Jan, Seamus, Gracie, Phoebe (I do what I can to keep her mentally stable) & Duke


----------



## Jemma's Mum (Feb 26, 2007)

I put down cooking! I dread it, not that I'm an awful cook, but I loath trying to shop for & plan meals. some fussy eaters in this house!:yuck:

cheers,


----------



## BeauShel (May 20, 2007)

I said other because I hate cleaning up after the dogs and cleaning the cats litter box. :yuck::yuck::yuck: I love cooking, dont mind most chores and dont iron at all. I use that spray that helps to get wrinkles out. Just spray and smooth done and the wrinkles are gone.


----------



## Jazzys Mom (Mar 13, 2007)

BeauShel said:


> I said other because I hate cleaning up after the dogs and cleaning the cats litter box. :yuck::yuck::yuck: I love cooking, dont mind most chores and dont iron at all. I use that spray that helps to get wrinkles out. Just spray and smooth done and the wrinkles are gone.
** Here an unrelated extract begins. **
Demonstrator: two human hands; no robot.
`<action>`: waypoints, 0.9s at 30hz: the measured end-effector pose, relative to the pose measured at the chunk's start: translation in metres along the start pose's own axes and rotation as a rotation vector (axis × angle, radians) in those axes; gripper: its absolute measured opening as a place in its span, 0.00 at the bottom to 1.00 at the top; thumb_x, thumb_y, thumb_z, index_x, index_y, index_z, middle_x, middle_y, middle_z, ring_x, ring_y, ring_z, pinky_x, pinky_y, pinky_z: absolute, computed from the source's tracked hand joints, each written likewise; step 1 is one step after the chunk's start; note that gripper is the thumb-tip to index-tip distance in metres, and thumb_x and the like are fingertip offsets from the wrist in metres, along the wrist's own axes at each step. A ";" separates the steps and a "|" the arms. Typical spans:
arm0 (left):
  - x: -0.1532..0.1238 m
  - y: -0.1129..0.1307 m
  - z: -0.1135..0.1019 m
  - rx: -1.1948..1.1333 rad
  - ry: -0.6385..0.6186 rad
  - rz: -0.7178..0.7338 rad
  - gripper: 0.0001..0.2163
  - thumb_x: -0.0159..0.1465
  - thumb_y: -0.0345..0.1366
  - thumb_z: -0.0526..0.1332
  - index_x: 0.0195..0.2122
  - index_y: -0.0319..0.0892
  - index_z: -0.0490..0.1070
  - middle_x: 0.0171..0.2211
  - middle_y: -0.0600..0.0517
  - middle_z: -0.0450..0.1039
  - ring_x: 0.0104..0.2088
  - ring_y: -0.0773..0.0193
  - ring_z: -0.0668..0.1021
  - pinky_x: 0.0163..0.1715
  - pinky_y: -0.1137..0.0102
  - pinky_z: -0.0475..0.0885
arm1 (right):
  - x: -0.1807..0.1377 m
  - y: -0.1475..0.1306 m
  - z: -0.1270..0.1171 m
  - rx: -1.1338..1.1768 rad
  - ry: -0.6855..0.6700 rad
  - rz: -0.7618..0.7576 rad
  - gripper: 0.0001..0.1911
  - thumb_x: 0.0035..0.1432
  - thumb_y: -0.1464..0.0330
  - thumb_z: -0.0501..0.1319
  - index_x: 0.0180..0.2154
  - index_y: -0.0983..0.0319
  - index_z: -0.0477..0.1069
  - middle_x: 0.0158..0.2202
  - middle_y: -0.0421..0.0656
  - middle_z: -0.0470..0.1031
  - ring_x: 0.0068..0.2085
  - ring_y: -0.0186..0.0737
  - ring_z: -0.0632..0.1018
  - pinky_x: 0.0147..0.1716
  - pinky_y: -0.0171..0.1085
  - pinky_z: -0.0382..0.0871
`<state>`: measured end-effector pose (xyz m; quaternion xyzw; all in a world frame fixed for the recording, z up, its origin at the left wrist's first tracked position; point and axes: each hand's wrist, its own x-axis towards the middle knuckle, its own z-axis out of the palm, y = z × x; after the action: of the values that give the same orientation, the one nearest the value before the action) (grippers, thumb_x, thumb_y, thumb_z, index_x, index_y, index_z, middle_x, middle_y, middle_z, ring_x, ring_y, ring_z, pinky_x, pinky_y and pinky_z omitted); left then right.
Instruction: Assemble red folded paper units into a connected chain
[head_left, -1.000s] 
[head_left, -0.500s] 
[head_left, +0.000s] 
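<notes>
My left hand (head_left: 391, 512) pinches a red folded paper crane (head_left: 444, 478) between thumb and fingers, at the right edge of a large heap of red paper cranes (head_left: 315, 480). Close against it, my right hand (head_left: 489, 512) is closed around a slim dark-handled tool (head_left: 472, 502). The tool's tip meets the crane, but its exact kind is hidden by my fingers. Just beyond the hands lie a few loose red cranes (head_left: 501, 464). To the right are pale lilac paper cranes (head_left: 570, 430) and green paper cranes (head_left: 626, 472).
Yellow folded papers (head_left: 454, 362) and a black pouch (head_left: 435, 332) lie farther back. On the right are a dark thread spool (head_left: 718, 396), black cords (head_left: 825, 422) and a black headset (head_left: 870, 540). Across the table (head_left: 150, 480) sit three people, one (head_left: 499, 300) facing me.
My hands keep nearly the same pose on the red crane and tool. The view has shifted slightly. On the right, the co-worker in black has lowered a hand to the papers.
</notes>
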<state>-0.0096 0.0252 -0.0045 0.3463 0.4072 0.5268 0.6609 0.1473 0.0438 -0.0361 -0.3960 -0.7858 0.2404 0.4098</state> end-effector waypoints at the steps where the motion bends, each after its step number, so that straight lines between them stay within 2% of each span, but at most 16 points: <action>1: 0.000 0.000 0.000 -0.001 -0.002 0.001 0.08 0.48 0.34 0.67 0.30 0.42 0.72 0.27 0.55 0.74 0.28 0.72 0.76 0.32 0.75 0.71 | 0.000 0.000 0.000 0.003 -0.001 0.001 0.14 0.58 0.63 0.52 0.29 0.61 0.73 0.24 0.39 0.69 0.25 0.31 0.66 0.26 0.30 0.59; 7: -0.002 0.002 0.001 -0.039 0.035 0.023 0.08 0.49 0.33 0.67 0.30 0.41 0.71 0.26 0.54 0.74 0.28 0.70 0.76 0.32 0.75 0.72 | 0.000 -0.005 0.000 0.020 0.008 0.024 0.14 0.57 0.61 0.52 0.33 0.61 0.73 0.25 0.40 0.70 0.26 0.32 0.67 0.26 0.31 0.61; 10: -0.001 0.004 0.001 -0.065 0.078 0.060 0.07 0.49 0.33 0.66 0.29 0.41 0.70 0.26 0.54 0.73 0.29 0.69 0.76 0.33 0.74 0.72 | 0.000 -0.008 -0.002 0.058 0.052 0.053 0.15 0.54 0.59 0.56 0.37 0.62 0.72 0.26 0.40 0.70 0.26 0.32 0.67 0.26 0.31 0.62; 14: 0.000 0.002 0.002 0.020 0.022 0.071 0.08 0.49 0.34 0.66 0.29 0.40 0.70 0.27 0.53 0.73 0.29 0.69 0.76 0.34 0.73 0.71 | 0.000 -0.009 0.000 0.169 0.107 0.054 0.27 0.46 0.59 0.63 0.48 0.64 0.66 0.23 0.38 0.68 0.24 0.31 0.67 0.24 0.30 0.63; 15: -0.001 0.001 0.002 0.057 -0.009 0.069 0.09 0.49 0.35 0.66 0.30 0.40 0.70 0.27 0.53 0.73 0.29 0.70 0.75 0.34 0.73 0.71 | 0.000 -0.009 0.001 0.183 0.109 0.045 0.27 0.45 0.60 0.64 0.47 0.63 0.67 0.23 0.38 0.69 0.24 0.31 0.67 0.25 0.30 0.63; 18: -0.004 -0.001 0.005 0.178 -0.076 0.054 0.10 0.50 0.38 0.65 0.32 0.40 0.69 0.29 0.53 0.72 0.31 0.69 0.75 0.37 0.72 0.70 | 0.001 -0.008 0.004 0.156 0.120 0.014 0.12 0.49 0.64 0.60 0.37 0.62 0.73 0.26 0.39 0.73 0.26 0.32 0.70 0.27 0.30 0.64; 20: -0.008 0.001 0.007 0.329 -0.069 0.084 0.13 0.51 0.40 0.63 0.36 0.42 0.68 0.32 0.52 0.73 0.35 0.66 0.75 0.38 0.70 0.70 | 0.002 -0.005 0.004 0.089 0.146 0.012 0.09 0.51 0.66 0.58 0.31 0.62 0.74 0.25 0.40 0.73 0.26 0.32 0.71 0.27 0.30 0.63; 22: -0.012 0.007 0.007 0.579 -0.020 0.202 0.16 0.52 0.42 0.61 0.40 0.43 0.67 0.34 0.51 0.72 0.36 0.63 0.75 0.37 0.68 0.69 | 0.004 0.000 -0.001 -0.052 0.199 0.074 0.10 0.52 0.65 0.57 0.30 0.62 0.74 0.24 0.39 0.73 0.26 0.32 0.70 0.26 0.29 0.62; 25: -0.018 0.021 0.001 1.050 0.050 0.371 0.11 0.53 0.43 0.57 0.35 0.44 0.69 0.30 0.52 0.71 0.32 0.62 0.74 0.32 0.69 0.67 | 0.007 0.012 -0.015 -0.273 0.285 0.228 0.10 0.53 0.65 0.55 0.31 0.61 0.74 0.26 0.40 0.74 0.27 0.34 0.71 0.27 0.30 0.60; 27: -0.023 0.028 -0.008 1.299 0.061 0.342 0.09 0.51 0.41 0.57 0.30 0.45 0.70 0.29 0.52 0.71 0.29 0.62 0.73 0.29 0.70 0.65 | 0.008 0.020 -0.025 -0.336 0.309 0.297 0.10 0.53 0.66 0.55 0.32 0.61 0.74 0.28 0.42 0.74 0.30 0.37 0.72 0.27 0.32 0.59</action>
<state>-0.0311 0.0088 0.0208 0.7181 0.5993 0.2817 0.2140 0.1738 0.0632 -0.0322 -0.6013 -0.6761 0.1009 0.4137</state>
That spray stuff really works? I haven't tried it since it first came out years ago and it didn't work too well back then. I hate to iron too and anything that would make it less of a chore is for me! What brand of spray do you use?

Jazzys Mom


----------



## lovealways_jami (Apr 17, 2007)

And I dont cook... LOL


----------



## Charlie06 (Feb 10, 2007)

I HATE dishes.....especially when everytime someone gets a drink they get a new glass!!!!! I don't iron, I just throw wrinkled things in the dryer for a little...works great....and I don't buy any clothes that wrinkle easily.


----------



## Lego&Jacub (Jul 18, 2006)

hehehe... I don't buy clothes that need to be ironed... so no ironing here!!!! lol!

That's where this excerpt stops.